EXERCISE DESCRIPTION
Return the data below exactly, minus the pictures.

-- Opening Marker --

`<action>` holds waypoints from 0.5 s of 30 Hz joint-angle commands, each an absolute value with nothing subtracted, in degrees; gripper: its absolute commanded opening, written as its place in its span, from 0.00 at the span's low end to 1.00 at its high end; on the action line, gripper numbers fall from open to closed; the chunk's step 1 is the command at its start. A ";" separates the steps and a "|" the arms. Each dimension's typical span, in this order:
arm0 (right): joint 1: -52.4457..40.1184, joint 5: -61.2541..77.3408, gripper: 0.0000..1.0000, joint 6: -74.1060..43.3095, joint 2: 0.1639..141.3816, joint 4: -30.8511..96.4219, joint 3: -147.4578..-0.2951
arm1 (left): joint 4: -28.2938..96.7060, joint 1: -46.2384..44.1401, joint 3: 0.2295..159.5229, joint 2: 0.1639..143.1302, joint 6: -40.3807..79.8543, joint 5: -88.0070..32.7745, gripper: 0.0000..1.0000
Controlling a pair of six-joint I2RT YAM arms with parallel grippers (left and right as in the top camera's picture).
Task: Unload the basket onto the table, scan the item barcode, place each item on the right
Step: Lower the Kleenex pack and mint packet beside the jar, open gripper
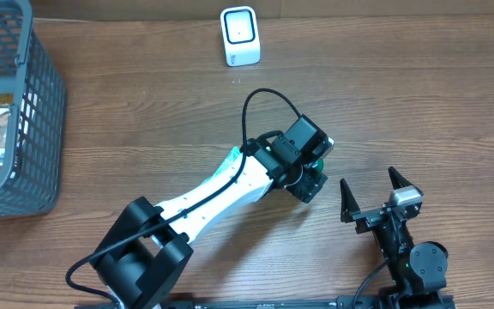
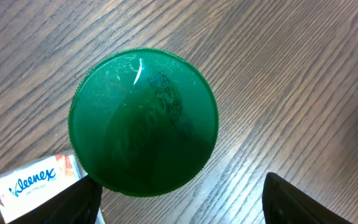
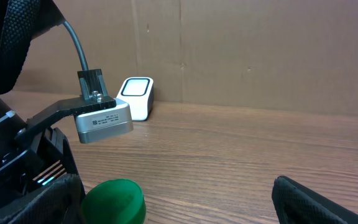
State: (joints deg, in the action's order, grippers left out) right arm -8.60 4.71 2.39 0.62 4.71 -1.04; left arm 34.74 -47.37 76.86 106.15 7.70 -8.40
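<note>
Our right tool (image 1: 368,178) sits spread wide, empty. The left tool (image 2: 179,179), jaws spread, hangs over the green cap (image 2: 143,121) standing on the counter (image 2: 291,74) beside a Kleenex pack (image 2: 33,183). We should centre, close squarely, then carry it to the far scanner (image 1: 239,36). Its body and barcode are hidden beneath the cap.

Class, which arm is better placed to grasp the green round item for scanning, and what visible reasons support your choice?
Left. Its pincer hangs directly over the green round item, its fingers spread wider than the item. The right pincer, also open, stands off to the side, empty.
</note>
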 commanded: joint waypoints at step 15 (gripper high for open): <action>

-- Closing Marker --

WRITTEN SOLUTION
`<action>` holds waypoints from 0.5 s of 30 Hz joint-angle commands, each an absolute value with nothing subtracted, in degrees; gripper: its absolute commanded opening, written as its place in its span, from 0.00 at the span's low end to 1.00 at its high end; on the action line, gripper numbers fall from open to closed; the chunk's step 1 is the command at its start. A ";" separates the steps and a "|" the arms. Each dimension's typical span, in this order:
arm0 (right): joint 1: -52.4457..40.1184, joint 5: -61.2541..77.3408, gripper: 0.0000..1.0000, joint 6: -74.1060..43.3095, joint 2: 0.1639..141.3816, joint 4: -30.8511..96.4219, joint 3: -147.4578..-0.2951
arm1 (left): joint 4: -28.2938..96.7060, joint 1: -46.2384..44.1401, joint 3: 0.2295..159.5229, joint 2: 0.1639..143.1302, joint 6: -40.3807..79.8543, joint 5: -88.0070..32.7745, gripper: 0.0000..1.0000
Controlling a pair of six-joint I2RT YAM arms with parallel grippers (left and right as in the top camera's picture).
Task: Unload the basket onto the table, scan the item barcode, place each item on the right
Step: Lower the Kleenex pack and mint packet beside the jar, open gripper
State: (joints deg, in the action's order, grippers left out) right arm -8.60 4.71 2.39 0.62 4.71 -1.04; left arm 34.74 -47.37 76.86 106.15 7.70 -8.40
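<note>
Our right tool (image 1: 368,178) sits spread wide, empty. The left tool (image 2: 179,179), jaws spread, hangs over the green cap (image 2: 143,121) standing on the counter (image 2: 291,74) beside a Kleenex pack (image 2: 33,183). We should centre, close squarely, then carry it to the far scanner (image 1: 239,36). Its body and barcode are hidden beneath the cap.

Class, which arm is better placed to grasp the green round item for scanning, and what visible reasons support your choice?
Left. Its pincer hangs directly over the green round item, its fingers spread wider than the item. The right pincer, also open, stands off to the side, empty.
</note>
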 commanded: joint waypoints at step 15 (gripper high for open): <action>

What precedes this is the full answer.